[Opening RECORD EXTRACTS section]

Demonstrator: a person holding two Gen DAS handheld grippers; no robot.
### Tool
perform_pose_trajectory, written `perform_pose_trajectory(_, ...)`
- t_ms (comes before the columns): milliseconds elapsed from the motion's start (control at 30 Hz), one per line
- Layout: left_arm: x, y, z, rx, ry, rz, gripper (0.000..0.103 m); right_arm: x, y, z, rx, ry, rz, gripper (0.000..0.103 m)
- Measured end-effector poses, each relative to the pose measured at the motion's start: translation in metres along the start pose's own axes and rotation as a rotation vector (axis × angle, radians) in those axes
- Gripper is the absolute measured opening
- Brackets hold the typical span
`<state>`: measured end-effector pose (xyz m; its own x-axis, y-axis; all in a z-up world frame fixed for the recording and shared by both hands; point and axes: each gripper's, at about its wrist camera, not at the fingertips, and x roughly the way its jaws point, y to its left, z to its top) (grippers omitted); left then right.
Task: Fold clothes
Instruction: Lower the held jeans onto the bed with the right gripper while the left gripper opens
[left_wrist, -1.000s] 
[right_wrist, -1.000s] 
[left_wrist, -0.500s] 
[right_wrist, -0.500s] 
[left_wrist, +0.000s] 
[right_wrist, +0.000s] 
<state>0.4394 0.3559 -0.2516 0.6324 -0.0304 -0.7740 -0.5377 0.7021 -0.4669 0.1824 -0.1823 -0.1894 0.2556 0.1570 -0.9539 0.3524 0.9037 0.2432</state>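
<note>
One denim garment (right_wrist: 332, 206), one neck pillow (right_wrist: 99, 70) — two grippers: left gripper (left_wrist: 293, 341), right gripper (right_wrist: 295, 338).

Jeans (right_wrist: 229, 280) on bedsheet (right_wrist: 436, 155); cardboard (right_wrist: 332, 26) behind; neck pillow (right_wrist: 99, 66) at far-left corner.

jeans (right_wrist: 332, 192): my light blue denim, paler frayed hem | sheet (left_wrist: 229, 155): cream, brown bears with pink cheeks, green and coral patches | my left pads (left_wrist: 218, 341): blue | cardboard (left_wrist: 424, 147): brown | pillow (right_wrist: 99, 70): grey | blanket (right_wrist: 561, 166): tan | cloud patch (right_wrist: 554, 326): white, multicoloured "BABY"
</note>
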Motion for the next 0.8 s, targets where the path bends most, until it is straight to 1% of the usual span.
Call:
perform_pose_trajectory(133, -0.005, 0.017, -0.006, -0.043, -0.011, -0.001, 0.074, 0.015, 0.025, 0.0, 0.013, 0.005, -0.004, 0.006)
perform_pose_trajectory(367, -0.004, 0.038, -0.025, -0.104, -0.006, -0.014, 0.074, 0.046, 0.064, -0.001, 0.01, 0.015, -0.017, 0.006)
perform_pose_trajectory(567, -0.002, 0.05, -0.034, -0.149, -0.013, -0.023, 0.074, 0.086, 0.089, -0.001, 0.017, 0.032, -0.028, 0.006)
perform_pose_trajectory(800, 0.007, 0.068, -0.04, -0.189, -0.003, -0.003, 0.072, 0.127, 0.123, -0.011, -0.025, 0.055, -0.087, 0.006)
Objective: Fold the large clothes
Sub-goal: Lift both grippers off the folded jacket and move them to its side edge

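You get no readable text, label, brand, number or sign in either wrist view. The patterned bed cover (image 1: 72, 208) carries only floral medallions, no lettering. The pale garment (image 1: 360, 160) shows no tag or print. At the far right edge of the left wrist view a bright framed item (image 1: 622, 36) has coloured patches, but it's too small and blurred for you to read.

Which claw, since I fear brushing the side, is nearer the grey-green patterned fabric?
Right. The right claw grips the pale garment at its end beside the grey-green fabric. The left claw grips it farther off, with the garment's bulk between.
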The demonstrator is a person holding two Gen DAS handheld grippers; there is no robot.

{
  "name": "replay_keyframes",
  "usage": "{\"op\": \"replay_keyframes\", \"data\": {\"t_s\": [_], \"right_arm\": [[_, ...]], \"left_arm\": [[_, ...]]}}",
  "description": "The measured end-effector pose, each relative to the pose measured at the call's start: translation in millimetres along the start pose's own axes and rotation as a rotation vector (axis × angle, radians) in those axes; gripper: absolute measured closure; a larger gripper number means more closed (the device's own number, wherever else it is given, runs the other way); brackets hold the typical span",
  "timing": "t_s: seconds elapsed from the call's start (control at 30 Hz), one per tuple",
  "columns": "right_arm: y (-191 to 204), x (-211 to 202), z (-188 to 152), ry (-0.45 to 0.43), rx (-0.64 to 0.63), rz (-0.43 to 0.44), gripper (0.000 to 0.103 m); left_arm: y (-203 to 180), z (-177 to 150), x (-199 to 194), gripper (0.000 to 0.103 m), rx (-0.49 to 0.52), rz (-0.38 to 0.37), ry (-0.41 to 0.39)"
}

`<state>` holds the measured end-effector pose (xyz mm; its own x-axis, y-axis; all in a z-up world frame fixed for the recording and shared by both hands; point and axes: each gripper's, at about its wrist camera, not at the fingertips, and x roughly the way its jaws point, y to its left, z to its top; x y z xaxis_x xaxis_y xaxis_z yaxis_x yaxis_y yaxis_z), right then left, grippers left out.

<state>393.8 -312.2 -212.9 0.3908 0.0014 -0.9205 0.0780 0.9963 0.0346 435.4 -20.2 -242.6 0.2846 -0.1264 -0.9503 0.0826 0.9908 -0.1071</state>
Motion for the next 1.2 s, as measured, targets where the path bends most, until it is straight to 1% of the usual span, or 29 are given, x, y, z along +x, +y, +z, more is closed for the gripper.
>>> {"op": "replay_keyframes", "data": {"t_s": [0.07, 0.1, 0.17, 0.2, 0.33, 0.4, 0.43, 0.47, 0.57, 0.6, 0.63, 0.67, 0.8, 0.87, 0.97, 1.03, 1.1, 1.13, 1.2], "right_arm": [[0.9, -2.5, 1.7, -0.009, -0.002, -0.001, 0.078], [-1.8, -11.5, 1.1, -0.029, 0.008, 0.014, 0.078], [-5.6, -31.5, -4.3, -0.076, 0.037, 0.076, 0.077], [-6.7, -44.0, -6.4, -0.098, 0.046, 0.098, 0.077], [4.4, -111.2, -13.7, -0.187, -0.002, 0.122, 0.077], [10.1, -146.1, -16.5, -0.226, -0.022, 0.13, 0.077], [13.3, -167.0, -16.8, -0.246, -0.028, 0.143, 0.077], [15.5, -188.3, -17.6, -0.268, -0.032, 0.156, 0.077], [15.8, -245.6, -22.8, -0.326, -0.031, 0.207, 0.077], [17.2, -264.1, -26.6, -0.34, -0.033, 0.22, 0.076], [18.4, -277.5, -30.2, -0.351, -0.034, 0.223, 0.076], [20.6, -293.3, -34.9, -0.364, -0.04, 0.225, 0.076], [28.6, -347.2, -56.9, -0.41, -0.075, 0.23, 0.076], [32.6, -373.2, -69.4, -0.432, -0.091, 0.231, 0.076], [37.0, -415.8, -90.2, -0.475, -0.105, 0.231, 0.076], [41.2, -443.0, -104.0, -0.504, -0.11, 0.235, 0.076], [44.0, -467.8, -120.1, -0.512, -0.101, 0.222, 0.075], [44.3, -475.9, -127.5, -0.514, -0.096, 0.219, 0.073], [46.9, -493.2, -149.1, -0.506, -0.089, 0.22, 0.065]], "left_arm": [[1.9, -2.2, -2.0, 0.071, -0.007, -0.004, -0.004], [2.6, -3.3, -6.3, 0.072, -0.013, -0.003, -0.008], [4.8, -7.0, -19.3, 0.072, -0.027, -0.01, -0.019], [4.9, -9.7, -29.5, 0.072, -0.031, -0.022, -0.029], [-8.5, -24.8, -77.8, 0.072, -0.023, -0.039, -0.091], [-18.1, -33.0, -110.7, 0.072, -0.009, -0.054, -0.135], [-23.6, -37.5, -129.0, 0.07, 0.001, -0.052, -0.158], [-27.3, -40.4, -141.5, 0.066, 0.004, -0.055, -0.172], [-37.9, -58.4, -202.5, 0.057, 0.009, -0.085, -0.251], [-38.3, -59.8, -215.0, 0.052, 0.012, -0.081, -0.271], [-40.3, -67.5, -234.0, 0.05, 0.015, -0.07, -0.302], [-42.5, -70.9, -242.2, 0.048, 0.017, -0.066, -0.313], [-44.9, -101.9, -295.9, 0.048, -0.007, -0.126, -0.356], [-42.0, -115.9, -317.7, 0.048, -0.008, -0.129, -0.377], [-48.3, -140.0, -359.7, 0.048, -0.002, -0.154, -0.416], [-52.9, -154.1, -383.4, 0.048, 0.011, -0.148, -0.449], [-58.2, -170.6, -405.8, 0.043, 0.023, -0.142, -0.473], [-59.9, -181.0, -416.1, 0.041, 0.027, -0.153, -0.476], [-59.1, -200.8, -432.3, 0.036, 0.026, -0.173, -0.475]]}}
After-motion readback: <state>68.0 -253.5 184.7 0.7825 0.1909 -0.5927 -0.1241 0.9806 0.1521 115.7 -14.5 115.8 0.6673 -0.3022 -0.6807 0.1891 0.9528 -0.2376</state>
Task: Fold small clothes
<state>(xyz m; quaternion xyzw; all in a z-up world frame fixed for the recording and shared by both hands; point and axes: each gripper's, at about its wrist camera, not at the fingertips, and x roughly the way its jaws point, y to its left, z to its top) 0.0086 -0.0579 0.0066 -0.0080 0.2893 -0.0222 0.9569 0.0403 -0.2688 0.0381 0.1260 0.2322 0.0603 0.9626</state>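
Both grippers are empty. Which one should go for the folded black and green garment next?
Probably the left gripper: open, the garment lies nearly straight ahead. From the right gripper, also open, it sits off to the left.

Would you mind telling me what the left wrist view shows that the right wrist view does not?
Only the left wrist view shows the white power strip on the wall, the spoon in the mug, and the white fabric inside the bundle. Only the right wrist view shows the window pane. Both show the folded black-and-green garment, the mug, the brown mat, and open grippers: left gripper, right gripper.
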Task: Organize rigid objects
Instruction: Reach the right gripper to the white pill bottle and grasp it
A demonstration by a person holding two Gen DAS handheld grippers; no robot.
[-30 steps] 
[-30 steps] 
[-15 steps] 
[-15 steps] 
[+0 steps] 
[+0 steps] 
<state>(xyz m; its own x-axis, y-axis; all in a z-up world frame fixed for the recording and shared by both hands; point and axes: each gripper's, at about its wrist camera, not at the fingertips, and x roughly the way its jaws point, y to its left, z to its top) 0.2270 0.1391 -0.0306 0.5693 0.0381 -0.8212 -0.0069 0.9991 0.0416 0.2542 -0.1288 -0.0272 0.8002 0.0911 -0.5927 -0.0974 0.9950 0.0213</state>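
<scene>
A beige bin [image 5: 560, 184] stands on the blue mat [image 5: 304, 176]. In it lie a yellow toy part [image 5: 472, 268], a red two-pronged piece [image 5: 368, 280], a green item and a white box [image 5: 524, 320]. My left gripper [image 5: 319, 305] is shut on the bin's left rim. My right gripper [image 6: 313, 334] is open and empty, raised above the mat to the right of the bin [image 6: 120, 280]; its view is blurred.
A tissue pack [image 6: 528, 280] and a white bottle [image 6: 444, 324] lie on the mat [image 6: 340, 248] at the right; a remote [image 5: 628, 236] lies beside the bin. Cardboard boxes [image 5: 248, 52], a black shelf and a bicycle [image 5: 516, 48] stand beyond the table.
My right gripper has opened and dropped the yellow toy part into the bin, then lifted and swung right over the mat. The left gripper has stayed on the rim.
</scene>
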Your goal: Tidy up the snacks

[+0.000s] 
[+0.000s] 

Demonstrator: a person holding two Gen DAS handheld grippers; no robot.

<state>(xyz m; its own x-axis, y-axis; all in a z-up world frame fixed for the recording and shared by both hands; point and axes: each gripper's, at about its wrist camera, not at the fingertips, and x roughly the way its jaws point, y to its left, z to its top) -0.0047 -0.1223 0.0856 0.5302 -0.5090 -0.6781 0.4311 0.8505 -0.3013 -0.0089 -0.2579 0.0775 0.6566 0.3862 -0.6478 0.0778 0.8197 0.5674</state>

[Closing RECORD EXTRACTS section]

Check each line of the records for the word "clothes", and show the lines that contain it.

Task: Fold clothes
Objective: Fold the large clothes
Task: Fold small clothes

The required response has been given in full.